It’s an accepted declaration that Kyle Shanahan’s offense is one of the most difficult to learn in the NFL. It took Atlanta Falcons quarterback Matt Ryan a year of crashing and burning before he had one of the best seasons of his career. We’ve gone over vernacular and lingo a few times as well as how learning it is like learning a new language.
But just for further clarification. Imagine you’re Jimmy Garoppolo. Kyle Shanahan has your ear on the microphone, you’re in the huddle, and this very playcall comes out to your helmet speaker:
That’s analyst Mark Schlereth asking him to relay the playcall. H2 was the protection and Schlereth is a former NFL offensive lineman, so he picked that up, but that’s all.
Now think, that relay has to happen about 40-50 times a game. Kyle Shanahan says that, Garoppolo has to word-for-word recite that to the huddle and the huddle has to go out and execute. That’s bad enough at a home game, trying to recite that in a hostile crowd that’s making things difficult to hear (Seattle) would make that impossible.
Chalk that up as another reason why the playbook is so difficult.

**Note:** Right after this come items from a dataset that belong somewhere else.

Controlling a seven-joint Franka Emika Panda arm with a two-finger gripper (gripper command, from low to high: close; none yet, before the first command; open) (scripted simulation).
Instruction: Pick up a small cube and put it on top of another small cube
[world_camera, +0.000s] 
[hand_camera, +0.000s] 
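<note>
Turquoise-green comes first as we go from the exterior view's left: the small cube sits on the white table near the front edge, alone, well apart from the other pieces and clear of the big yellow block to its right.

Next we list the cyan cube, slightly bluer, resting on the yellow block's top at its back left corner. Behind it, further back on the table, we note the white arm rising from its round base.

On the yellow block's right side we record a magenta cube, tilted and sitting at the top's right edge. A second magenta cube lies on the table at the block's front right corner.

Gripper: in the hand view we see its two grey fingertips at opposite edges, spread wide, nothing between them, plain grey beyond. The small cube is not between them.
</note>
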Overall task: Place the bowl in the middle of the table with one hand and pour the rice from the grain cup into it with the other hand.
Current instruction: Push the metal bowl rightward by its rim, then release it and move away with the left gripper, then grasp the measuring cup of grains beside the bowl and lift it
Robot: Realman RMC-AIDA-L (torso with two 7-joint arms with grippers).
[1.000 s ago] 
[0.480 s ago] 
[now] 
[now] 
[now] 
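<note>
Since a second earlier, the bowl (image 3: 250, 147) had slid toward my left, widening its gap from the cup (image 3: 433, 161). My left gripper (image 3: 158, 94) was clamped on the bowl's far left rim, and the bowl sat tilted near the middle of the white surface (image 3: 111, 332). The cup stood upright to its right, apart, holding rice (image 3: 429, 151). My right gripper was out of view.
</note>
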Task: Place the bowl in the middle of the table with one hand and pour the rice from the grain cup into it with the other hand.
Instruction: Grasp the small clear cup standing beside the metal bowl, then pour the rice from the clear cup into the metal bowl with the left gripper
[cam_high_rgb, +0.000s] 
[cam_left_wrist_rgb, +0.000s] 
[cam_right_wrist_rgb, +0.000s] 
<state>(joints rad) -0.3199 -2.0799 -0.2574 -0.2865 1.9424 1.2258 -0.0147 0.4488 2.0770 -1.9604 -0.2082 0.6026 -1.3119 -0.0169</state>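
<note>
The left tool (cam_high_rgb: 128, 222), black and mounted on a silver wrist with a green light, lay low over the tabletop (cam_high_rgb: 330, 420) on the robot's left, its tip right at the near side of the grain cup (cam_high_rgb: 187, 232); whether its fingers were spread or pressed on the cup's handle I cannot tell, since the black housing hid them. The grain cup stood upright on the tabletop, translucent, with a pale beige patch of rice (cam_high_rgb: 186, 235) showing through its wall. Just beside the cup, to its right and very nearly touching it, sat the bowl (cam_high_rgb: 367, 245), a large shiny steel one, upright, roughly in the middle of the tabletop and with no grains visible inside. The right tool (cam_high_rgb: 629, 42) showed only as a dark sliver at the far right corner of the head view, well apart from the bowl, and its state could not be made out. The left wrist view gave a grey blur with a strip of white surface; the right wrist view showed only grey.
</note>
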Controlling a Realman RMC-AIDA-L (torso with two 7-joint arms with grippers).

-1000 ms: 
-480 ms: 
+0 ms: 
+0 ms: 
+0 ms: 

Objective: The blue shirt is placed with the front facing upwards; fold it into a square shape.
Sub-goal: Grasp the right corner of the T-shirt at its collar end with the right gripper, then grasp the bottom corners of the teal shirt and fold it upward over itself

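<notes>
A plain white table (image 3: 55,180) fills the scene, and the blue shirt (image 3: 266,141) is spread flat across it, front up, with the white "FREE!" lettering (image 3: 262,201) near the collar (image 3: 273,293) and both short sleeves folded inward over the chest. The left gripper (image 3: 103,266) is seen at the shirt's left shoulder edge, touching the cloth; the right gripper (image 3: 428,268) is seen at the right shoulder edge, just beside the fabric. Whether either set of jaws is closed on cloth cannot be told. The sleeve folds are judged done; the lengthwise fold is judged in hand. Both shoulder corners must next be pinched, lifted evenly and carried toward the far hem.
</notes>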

Now with those playbooks, there’s probably a lot of room for customizability on Shanahan’s end and for adjustments (changing the protection for instance). It’s just listening, getting, reciting to the huddle and executing it to perfection as one of the most difficult part of playing in the 49ers’ offense.
I think Shanahan’s offense makes for a good game of telephone if you want to get creative with it.